A federal jury convicted six men in a $60 million tax scam that peddled phony trusts through a Chicago firm to nearly 700 wealthy clients. The advisors were convicted of diverting income from businesses into sham trusts, hiding millions of dollars of income and producing a $60 million tax-revenue loss to the U.S. government. The May 2008 convictions join more than 30 other convictions relating to the so-called “abusive trust” scheme. The felons will be sentenced in August and September.
A Kentucky financial planner got 37 months in prison for conspiracy and tax fraud relating to an off-shore insurance fraud. The planner operated an insurance agency that conspired with an insurance company in the U.S. Virgin Islands to sell phony “loss of income” insurance. The “policies” were sold as a tax-deductible vehicle that would return nearly 85 percent of the premium paid through a supposedly non-taxable offshore loan or investment.

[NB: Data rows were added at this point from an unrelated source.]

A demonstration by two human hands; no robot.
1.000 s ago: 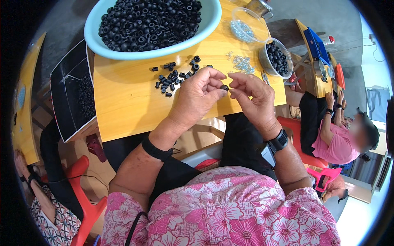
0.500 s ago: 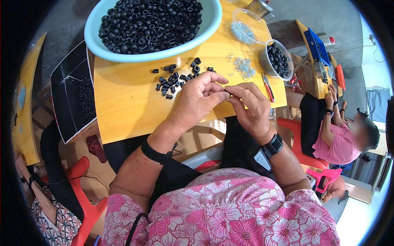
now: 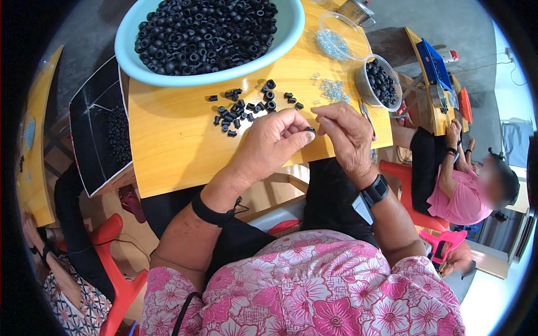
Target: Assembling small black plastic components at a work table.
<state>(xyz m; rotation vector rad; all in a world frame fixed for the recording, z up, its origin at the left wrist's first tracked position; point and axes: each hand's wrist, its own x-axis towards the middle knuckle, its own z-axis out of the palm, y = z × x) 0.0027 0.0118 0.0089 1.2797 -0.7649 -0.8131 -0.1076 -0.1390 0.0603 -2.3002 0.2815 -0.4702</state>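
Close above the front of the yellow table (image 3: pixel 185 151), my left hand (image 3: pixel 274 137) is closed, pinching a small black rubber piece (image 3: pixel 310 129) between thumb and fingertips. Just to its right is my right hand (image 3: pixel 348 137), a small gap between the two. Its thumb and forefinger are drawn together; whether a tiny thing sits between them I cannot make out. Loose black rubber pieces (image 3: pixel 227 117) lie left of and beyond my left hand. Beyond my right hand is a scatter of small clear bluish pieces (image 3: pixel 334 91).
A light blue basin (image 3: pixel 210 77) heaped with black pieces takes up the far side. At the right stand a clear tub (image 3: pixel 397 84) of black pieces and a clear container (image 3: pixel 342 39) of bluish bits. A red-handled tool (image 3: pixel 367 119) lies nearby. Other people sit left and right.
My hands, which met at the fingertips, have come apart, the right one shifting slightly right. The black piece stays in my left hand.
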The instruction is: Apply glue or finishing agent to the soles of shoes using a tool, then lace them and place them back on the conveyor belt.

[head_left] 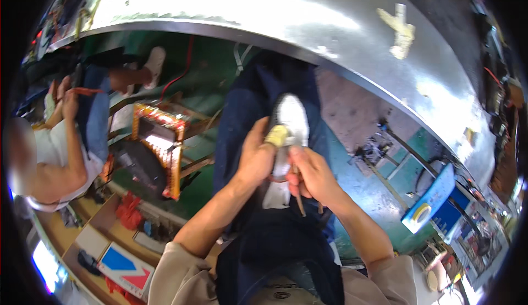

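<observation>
A white shoe (292, 115) with a darker rim lies over my lap, toe pointing away from me. My left hand (256, 156) is closed around its left side, the thumb on top. At that thumb sits a yellow wrap or pad (277, 136); which of the two I cannot tell. My right hand (313, 176) has its fingers curled at the shoe's right side, near the middle. A thin brown stick-like piece (300, 203) sticks out below those fingers, pointing back toward me. The fingertips partly cover the shoe's middle.
A long shiny metal table (220, 8) curves across ahead, with a taped patch (400, 33). Left are an orange-edged frame (175, 156), a cardboard box (91, 225) and a seated person (66, 156). A blue panel (432, 198) stands at right, by metal parts (377, 145) on the floor.
</observation>
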Demonstrator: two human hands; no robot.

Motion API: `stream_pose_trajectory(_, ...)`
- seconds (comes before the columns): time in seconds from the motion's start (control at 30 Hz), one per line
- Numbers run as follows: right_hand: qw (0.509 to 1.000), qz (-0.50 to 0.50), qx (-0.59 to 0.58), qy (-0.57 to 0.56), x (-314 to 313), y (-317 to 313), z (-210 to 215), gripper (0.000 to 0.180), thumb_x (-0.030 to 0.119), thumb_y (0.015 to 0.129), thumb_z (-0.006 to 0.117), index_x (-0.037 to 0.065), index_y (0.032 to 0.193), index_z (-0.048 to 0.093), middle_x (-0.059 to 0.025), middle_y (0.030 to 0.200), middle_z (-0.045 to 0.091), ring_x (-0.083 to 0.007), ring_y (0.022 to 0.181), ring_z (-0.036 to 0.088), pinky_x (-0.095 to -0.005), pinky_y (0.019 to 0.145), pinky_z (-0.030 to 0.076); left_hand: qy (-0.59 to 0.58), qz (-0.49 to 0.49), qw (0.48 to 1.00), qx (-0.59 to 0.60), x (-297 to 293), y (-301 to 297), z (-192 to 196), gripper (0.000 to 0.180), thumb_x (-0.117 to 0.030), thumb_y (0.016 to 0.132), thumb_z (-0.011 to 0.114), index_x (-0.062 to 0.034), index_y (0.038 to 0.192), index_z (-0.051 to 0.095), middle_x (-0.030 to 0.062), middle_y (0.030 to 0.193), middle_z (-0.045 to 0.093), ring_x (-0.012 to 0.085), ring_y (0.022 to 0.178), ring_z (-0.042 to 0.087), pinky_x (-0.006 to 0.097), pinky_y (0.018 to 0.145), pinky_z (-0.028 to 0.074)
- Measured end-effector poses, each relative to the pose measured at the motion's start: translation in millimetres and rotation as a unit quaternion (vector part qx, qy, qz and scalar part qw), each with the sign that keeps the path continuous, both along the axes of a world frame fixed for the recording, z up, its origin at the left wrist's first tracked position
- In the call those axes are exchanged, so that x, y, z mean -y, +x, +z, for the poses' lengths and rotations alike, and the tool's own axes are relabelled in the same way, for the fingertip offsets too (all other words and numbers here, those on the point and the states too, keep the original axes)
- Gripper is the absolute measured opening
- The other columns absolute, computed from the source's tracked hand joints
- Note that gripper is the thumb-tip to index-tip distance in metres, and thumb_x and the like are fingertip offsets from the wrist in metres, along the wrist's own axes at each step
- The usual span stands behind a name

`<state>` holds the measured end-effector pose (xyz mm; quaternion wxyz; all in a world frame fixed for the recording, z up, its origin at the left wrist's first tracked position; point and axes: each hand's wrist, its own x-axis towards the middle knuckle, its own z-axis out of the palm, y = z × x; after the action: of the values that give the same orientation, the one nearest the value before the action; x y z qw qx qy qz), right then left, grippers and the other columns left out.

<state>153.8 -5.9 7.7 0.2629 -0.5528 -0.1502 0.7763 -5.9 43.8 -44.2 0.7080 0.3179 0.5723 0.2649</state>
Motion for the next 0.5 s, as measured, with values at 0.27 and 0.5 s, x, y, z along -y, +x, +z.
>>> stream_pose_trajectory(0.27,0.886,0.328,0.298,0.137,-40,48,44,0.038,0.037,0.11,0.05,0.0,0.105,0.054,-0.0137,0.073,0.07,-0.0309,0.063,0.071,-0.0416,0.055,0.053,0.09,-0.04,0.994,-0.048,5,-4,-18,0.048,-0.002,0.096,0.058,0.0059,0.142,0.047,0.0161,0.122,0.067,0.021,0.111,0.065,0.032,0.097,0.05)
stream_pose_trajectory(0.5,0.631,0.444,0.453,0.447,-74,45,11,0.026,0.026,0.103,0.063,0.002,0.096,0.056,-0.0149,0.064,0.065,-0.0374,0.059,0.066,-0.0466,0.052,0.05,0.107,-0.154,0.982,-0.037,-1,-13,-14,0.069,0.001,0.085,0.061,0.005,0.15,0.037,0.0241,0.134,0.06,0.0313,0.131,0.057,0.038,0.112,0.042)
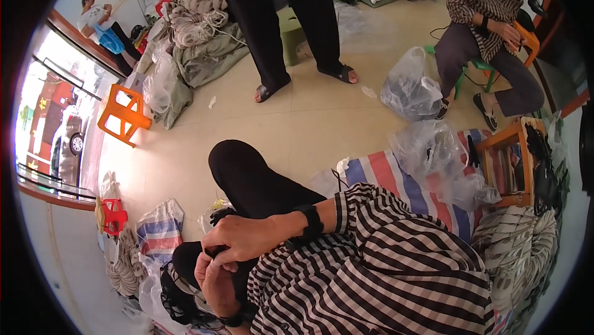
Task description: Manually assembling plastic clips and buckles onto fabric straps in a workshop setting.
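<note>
My right hand reaches in over my lap, a black watch on its wrist. Its fingers are bent and pinched together against my left hand, which is also closed, with a dark band at the wrist. Something small and dark shows between the fingertips, too little of it to name. Both hands are above my black-trousered legs. Black stringy material lies beside my left leg, and another dark bit shows just beyond my right hand.
A person in black trousers stands ahead; another sits at right on a green stool. An orange stool stands at left. Clear plastic bags, coiled pale rope, striped sheeting and a wooden crate lie around.
</note>
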A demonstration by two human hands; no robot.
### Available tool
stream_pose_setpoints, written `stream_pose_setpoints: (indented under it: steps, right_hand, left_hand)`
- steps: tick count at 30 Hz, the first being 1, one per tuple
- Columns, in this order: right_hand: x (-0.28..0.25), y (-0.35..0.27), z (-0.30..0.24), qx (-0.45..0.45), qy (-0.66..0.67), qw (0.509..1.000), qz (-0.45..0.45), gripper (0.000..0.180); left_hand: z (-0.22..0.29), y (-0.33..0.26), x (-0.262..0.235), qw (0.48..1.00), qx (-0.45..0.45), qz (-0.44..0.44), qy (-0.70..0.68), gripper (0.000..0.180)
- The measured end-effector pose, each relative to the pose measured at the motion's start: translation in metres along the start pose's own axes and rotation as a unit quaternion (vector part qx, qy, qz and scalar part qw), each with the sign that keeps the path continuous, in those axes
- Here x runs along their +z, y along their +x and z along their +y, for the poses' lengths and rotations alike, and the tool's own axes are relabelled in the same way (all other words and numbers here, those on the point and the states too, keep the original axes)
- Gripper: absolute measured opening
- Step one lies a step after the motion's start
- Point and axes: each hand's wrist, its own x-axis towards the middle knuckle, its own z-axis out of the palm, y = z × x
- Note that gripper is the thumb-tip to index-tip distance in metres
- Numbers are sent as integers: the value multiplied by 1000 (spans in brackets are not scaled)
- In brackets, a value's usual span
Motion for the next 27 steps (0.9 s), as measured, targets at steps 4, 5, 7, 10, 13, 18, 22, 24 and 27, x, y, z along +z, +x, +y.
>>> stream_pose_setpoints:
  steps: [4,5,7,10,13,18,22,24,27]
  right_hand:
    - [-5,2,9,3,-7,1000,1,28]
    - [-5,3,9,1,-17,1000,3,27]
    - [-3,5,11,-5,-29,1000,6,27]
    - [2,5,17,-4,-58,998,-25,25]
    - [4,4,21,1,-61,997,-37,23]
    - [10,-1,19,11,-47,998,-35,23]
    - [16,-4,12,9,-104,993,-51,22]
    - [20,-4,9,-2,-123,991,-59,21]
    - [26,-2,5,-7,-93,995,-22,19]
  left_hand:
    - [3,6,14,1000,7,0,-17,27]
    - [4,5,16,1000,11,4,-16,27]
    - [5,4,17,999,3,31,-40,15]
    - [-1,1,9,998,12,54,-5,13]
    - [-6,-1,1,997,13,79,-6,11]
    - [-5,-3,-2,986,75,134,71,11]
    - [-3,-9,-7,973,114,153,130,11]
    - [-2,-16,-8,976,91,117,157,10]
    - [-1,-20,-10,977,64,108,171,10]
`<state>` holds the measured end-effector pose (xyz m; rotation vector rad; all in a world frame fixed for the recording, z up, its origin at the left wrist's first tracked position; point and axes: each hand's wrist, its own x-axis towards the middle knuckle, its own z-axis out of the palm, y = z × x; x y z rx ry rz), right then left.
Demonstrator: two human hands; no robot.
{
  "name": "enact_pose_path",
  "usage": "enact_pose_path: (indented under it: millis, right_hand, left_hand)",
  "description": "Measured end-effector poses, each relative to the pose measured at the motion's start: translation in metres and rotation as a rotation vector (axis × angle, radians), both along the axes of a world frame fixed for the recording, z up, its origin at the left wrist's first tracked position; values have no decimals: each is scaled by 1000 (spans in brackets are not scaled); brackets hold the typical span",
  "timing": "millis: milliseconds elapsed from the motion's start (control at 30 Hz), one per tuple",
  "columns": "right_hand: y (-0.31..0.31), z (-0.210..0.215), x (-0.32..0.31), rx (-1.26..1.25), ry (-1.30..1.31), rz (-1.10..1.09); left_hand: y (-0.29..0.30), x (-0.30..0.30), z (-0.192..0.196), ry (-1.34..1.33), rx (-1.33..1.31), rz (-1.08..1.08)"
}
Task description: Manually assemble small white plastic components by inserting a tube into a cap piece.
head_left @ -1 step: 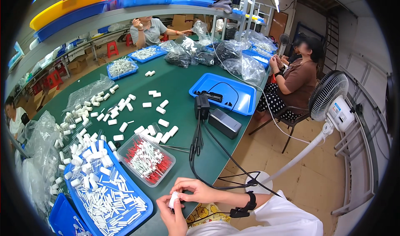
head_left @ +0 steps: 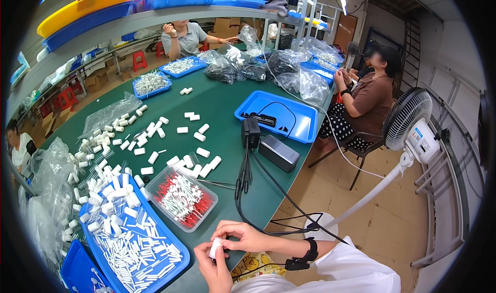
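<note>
At the near edge of the tabletop (head_left: 227, 133), I am watching one small white piece (head_left: 215, 247) between the two hands. The left hand (head_left: 216, 273) and the right hand (head_left: 240, 234) are gripping it together, their fingers covering part of its shape. Comparing with the earlier picture, I am finding no visible change, so I am judging that the handling is staying at the same stage. A clear box (head_left: 213, 204) is standing nearby, beside a blue tray (head_left: 184, 256).
</note>
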<state>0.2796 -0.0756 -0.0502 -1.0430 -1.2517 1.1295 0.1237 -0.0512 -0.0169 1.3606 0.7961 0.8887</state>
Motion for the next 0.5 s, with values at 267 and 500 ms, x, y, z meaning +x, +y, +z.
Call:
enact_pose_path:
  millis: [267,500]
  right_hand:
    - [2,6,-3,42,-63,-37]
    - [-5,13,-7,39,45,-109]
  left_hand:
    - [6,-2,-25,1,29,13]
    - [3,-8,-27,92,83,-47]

A California resident was sentenced to 14 years in prison for grand theft, forgery, tax evasion and transacting insurance without a license. The convicted resident created a bogus insurance company that sold medical malpractice insurance to medical personnel through California and other states. The government said the individual operated the company without state certification, issued fraudulent documents, and failed to file tax returns. The “agent” used the millions of dollars generated to purchase fine art and 32 acres of prime California real estate.